Problem to work on |
Filter the records below down to lines containing "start".

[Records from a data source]

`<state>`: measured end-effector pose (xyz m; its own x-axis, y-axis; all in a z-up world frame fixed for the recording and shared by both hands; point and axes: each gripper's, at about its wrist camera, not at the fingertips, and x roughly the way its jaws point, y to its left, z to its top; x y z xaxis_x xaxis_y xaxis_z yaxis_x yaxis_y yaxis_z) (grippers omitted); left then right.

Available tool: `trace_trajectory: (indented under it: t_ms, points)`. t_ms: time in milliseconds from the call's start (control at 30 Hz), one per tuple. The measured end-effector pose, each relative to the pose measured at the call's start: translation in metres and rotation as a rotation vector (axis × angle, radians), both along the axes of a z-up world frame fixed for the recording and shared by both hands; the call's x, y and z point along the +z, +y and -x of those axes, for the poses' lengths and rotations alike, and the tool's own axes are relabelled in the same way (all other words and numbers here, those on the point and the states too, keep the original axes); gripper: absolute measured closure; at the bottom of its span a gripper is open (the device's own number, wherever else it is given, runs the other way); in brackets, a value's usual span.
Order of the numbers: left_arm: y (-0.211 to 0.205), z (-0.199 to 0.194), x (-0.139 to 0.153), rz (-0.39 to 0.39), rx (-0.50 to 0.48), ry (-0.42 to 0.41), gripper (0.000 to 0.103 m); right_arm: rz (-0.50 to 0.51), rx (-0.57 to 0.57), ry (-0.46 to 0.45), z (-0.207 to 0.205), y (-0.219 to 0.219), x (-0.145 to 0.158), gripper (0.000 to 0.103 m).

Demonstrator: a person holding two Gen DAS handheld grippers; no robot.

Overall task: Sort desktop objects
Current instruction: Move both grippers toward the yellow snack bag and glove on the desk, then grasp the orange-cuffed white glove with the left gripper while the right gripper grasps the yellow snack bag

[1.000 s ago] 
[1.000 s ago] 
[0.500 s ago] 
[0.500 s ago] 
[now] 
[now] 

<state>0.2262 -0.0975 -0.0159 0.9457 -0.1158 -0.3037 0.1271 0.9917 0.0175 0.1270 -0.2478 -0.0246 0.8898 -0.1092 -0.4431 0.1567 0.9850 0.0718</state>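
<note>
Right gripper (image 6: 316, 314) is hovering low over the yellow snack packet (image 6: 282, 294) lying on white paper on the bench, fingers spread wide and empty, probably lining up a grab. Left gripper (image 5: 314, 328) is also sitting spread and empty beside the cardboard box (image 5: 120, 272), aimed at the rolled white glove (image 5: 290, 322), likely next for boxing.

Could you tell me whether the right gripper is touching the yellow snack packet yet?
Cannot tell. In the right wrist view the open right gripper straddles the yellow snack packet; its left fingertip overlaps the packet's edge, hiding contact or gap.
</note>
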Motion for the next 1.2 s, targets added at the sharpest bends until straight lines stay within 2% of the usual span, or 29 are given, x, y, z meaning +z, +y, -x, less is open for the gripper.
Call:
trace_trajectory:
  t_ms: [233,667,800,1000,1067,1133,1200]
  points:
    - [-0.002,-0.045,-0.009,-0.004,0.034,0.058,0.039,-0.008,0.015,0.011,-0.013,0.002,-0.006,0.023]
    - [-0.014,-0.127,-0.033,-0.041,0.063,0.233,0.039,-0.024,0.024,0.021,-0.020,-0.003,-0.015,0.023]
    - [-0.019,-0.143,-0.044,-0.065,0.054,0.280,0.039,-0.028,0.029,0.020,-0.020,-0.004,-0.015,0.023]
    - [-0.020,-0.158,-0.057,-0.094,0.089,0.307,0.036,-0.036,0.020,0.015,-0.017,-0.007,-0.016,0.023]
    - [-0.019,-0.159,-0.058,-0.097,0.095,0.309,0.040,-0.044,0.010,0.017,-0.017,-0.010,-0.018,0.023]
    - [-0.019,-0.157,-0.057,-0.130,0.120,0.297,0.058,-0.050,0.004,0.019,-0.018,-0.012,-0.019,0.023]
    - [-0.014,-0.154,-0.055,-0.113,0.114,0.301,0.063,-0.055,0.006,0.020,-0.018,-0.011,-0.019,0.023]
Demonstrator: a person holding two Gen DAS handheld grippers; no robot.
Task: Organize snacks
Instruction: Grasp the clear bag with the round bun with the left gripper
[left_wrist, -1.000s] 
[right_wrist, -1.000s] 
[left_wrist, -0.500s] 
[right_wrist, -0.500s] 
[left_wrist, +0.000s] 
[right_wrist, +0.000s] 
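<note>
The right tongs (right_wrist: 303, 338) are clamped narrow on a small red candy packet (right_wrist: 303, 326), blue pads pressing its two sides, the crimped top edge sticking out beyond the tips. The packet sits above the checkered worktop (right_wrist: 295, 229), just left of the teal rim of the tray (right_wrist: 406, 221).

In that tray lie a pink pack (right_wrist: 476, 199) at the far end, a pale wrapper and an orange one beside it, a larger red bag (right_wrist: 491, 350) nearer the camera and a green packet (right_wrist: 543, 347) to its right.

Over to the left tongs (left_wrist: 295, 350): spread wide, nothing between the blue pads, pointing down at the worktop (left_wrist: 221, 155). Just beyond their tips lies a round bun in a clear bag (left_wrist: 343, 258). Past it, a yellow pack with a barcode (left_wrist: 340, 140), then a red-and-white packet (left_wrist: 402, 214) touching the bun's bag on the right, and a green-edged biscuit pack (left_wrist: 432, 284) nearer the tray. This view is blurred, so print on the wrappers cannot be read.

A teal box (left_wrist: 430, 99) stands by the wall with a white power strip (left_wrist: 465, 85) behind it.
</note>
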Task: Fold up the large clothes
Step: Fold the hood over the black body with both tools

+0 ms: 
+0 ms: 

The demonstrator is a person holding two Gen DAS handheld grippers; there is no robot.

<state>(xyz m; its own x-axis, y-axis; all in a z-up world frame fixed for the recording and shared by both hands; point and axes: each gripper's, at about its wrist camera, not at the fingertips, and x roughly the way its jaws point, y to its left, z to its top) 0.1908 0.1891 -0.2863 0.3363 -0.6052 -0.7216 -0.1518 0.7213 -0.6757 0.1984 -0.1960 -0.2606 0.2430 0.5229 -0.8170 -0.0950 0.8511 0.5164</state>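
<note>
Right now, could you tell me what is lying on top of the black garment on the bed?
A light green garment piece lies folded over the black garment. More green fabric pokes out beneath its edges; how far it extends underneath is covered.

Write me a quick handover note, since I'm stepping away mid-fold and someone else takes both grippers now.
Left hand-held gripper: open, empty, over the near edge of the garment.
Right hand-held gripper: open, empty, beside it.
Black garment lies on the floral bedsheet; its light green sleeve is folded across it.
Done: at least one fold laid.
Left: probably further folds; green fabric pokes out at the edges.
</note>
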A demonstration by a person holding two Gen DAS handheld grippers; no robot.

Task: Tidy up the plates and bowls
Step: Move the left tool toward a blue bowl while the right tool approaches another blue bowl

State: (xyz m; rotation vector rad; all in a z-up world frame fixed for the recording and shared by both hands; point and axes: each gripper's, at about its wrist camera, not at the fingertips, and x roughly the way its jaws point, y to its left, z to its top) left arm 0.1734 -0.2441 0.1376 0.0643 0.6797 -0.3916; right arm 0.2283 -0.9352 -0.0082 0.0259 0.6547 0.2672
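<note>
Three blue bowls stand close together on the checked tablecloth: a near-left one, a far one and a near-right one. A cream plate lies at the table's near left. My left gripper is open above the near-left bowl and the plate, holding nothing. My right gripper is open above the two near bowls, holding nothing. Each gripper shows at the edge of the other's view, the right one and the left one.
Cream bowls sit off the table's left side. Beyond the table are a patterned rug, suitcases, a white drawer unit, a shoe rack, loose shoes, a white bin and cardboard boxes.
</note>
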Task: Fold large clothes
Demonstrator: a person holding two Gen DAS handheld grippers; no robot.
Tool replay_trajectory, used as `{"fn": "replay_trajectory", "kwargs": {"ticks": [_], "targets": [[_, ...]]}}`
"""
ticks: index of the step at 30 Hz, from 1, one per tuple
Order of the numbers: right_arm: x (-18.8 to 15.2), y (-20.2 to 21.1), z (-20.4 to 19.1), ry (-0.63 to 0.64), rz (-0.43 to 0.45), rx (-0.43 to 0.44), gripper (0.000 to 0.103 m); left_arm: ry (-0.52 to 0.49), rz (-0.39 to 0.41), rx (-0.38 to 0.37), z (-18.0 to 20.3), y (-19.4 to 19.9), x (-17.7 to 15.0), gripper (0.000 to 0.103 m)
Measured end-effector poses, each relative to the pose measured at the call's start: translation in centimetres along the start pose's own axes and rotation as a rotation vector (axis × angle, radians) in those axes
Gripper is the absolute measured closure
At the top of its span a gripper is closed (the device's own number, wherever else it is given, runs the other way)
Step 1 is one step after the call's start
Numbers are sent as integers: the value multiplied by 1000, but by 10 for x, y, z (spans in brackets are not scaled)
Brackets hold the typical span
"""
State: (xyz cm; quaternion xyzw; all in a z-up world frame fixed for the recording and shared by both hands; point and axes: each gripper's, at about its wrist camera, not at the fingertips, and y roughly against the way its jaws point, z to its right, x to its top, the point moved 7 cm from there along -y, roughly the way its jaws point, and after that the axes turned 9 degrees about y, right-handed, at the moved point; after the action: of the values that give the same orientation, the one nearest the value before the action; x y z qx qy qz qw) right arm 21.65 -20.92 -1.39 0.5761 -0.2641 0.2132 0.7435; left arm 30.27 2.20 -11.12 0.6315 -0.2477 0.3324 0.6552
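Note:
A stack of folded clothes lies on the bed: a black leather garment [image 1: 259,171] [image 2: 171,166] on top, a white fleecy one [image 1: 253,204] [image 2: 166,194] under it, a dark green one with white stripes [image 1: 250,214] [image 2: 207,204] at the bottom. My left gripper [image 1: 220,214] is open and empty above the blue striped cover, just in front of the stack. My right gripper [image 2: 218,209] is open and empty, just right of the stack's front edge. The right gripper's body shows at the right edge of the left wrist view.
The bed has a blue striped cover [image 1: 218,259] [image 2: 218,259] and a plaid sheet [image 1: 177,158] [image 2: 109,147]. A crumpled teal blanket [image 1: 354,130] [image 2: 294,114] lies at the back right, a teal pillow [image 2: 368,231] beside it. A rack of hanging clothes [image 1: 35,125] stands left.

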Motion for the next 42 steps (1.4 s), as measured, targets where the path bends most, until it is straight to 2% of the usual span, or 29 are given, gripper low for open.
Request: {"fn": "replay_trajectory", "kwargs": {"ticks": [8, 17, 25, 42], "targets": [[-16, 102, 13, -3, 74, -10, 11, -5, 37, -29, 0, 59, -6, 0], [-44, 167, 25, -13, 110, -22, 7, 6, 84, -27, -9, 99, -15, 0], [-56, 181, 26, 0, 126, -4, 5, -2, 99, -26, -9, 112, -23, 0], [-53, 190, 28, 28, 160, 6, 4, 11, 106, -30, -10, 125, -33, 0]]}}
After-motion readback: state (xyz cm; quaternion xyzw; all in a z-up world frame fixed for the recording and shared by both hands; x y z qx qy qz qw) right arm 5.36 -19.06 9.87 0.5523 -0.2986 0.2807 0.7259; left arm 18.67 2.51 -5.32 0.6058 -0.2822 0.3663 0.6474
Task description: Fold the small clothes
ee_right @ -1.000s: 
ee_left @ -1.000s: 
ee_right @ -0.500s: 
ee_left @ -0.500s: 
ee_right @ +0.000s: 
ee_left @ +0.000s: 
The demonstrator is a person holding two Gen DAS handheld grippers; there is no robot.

Answer area |
Available tool: `trace_trajectory: (indented under it: t_ms, points)`. t_ms: time in milliseconds from the call's start (control at 30 Hz), one per tuple. The measured end-effector pose, each relative to the pose measured at the call's start: translation in metres and rotation as a rotation vector (axis × angle, radians), both along the axes of a z-up world frame fixed for the recording and shared by both hands; the call's x, y and z point along the +z, +y and -x of those axes, for the poses' lengths and rotations alike, and the tool's own axes are relabelled in the same way (all other words and numbers here, those on the point and the states too, keep the original axes); gripper: absolute measured closure; at the bottom of its span a gripper is open (the device's own number, wherever else it is given, runs the other way); in brackets, a value's usual span.
Measured end-effector poses, each relative to the pose measured at the call's start: translation in centimetres along the start pose's own axes and rotation as a rotation vector (axis × angle, radians) in those axes
Step 1 is one step after the call's start

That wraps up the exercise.